Companies' core areas shrinking under outsourcing onslaught
THE outsourcing model evolved from the realisation that companies do not have all the expertise in all areas. However, the logic deepened when companies found out that their bandwidth of management and resources did not permit them to do all areas diligently and cost effectively. Added to this phenomenon were other important dynamics such as quick technology changes, skill shortfall, capital expenditure freezes in bad business cycles, growing lack of in-house accountability in fringe tasks and competitive weaknesses. When you outsource an activity, you also convert some fixed costs to variable costs. This was considered a legitimate way to "improve" balance sheets and to shore up cash flows by divesting non-essential assets.
The initial penchant for this was limited to peripheral areas - IT resources, IT applications, equipment servicing, after-sales support etc.
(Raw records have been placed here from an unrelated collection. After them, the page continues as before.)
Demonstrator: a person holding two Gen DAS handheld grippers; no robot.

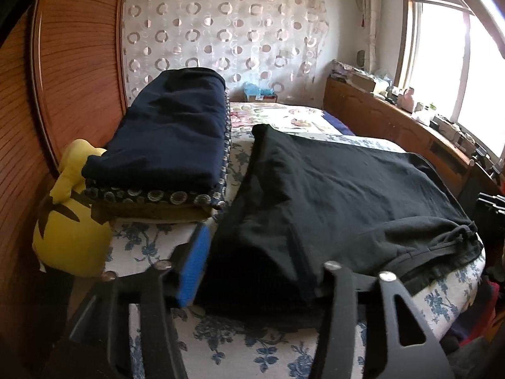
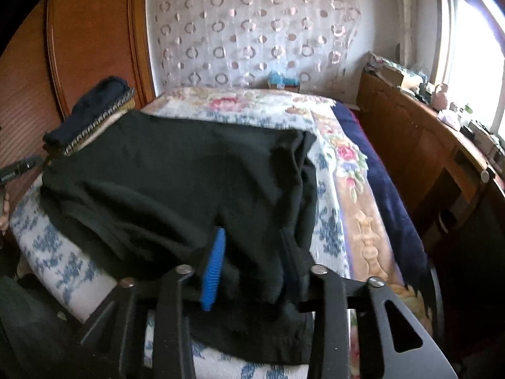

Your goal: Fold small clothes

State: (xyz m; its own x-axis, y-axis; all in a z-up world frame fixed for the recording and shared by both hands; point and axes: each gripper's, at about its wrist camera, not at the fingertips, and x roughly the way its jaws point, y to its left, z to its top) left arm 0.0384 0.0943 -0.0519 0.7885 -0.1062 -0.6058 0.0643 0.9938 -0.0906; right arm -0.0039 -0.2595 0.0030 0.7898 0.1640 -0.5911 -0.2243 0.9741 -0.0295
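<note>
Both the left gripper (image 1: 252,271) and right gripper (image 2: 252,262), part-closed, pinch a black garment's (image 1: 347,189) near edge on the bed (image 1: 252,353), apparently mid-fold, ready to carry it forward.

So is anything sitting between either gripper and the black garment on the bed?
Nothing visible. The black cotton garment already lies between the fingers of the left gripper and the right gripper. The stack of folded navy clothes sits off to the left, clear of both.
</note>
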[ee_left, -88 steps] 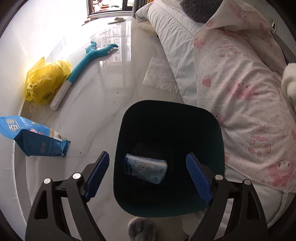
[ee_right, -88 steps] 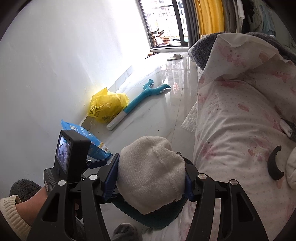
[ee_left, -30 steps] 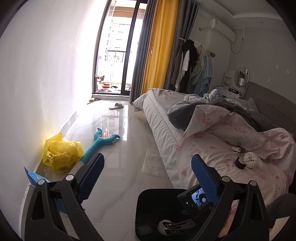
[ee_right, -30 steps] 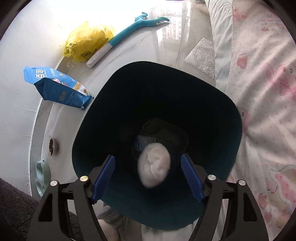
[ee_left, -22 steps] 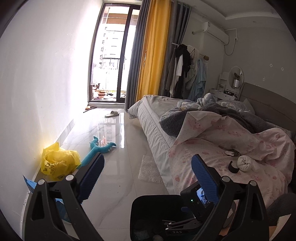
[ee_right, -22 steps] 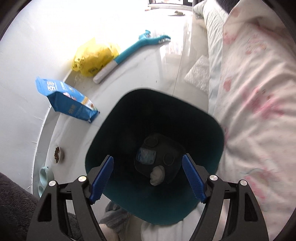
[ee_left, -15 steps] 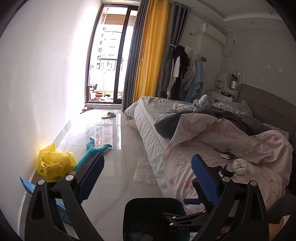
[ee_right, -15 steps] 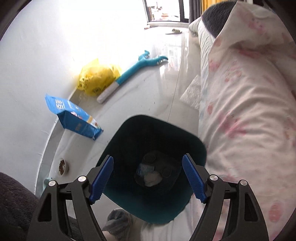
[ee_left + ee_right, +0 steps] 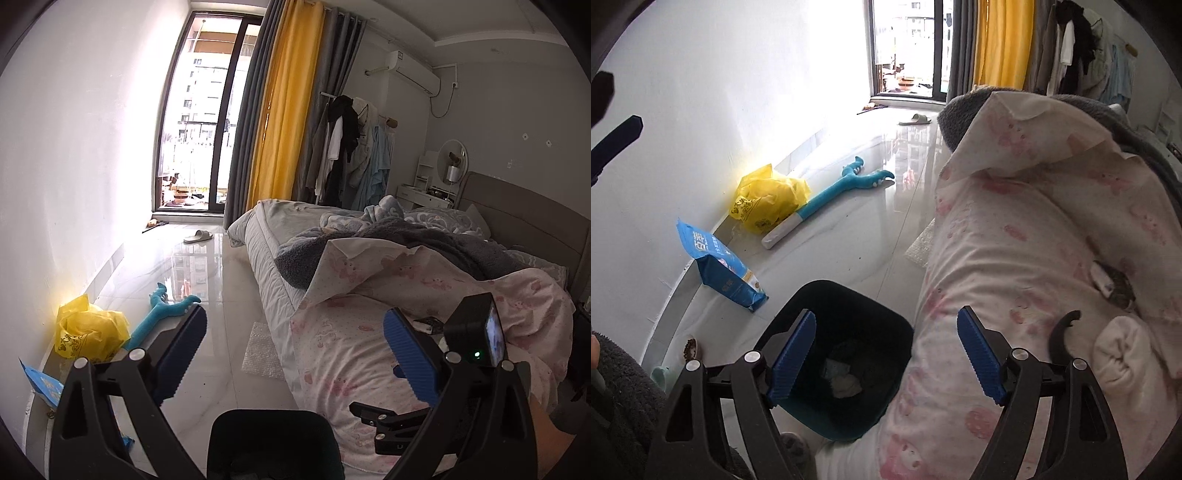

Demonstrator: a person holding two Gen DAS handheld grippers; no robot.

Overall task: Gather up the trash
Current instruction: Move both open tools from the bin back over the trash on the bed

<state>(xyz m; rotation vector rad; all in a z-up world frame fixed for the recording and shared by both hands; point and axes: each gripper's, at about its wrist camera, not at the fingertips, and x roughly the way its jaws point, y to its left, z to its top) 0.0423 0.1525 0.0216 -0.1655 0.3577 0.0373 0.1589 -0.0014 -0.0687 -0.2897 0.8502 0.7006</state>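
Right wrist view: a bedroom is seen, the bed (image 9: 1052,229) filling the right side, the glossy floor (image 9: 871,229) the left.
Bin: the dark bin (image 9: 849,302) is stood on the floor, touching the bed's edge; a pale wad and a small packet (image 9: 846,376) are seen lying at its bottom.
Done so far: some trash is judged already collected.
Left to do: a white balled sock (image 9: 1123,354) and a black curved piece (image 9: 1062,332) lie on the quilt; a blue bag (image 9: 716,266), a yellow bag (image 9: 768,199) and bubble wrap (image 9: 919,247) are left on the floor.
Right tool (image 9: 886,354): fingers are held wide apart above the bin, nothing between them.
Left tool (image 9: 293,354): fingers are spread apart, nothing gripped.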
The model has now been perfected and both the outsourcer and the outsourcee are comfortable with each other, have brought in tweaks to improve the economics on both sides and achieved some level of operational maturity. The question that remains is where will the outsourcing trend lead us next? What will remain core areas?
A few years ago, a German company outsourced all its equipment maintenance tasks in all its factories to a company. The outsourcee took over all tools and manpower engaged in the activity. The outsourcee was nothing but a new firm the company's maintenance crew opened! Thus all in-house employees became vendors and all in-house resources for the maintenance activity were sold and converted to cash.